Kavita Varma-White writes:
Oh, the tough decisions we face each day. Work or stay home with a sick child? Paper or plastic? Raspberry or peach jam?
In the grand scheme of moral dilemmas, you’d think jam would rank somewhere below, say, choosing whether to drill or protect the environment.
But it’s one of the confounding choices researchers gave college students in a study exploring “cognitive dissonance,” the uncomfortable feeling we get when we hold two opposing ideas in our minds, or regret a decision we've made.

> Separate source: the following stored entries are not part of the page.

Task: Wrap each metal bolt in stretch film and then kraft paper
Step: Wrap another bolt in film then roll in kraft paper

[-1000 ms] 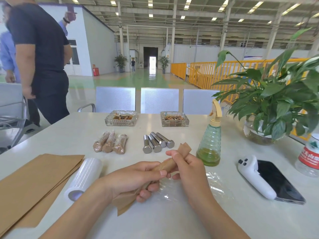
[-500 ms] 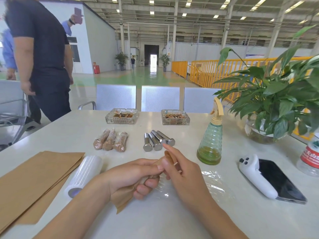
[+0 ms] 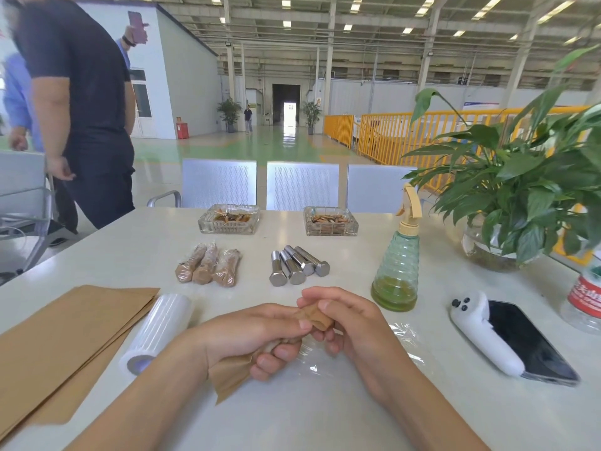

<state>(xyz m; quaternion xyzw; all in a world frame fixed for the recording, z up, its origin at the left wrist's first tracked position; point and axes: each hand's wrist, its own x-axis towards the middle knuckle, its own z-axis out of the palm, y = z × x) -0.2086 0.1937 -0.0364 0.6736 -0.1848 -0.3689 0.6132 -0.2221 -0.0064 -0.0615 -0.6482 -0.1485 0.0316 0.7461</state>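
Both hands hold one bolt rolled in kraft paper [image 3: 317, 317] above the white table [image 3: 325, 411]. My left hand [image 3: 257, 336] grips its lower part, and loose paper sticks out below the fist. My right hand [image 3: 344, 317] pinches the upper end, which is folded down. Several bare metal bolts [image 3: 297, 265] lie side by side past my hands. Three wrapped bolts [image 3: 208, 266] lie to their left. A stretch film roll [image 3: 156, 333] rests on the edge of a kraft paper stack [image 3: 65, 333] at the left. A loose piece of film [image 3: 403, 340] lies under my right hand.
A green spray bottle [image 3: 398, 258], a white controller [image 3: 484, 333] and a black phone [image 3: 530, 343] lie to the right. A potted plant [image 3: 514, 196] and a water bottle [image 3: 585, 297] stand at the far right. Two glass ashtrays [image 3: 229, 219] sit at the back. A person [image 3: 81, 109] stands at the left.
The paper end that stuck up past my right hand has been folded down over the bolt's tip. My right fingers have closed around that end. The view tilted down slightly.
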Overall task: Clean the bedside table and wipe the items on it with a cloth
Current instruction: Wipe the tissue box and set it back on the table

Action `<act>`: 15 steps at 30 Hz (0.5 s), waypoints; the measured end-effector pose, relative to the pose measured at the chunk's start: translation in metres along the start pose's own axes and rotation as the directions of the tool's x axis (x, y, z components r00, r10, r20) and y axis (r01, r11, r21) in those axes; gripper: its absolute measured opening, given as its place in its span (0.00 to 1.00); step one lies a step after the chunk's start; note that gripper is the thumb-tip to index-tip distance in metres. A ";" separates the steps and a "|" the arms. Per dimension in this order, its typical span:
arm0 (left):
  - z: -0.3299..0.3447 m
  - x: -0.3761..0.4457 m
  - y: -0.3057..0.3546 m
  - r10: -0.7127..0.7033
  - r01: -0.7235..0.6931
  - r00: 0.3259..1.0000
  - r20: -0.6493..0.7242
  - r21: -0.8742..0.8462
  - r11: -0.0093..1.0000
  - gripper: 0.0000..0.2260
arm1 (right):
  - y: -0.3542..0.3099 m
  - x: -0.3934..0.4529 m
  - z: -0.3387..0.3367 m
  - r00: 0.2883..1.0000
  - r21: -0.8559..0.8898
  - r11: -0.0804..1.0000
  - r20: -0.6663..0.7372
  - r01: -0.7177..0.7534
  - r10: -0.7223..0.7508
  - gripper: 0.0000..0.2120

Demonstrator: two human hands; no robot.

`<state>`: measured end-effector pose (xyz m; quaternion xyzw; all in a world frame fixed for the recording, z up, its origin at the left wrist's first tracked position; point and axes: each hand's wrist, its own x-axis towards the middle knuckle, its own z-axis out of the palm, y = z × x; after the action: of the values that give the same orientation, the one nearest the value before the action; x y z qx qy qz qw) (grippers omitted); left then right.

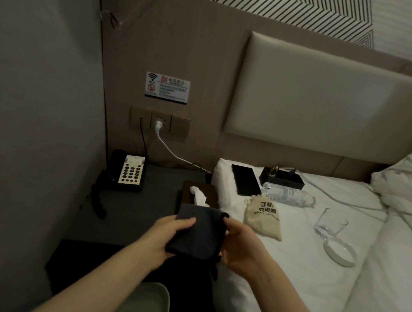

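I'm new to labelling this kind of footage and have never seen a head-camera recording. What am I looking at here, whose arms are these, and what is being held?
There is no machine here. The single picture comes from a wide-angle camera worn on a person's head, looking forward and down, so the two bare arms reaching in from the bottom are the wearer's own.

The left hand and the right hand together hold a folded dark cloth above the edge of the dark bedside table. On the table stand a telephone and a tissue box with a tissue sticking up.

On the white bed to the right lie a black phone, a black tray, a water bottle on its side, a beige drawstring bag, a glass and a clear dish.
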<state>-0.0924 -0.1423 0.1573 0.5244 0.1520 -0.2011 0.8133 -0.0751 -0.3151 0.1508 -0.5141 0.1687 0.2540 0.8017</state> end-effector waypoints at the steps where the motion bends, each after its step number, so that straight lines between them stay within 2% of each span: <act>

In the way that a religious baptism symbolically gives us a moral clean slate, University of Michigan professors Spike W.S. Lee and Norbert Schwarz discovered that washing our hands after making a choice actually helps us alleviate the discomfort of accepting the decision.
As part of the study, a group of college students had to choose one of two different fruit jams, and then rated how they expected both jams to taste. Those who washed their hands after choosing expected both jams to taste roughly the same, while those who didn't wash hands expected the jam they chose to taste much better than the other one. The research suggests that had this group washed their hands, they would not have needed to rationalize their initial choice by saying it was better than the other one.
In another experiment, researchers had the students rank 10 CDs and then chose one to take home. They found the same result as with the jam: those who didn’t wash their hands seemed to feel they needed to justify the way they ranked them.
While decisions about CDs and jams are admittedly lightweight, Schwarz said there was no need to expose research participants to dramatic, emotionally charged decisions that could have upset them, given that previous research has shown that small decisions are sufficient to induce dissonance.
The research is important, Schwarz says, because it illustrates that metaphors have a powerful effect on human thinking.
"We often talk about a 'clean slate' or 'washing one's hands of something,' and it seems that hand-washing can indeed wipe one's slate clean," Schwarz said.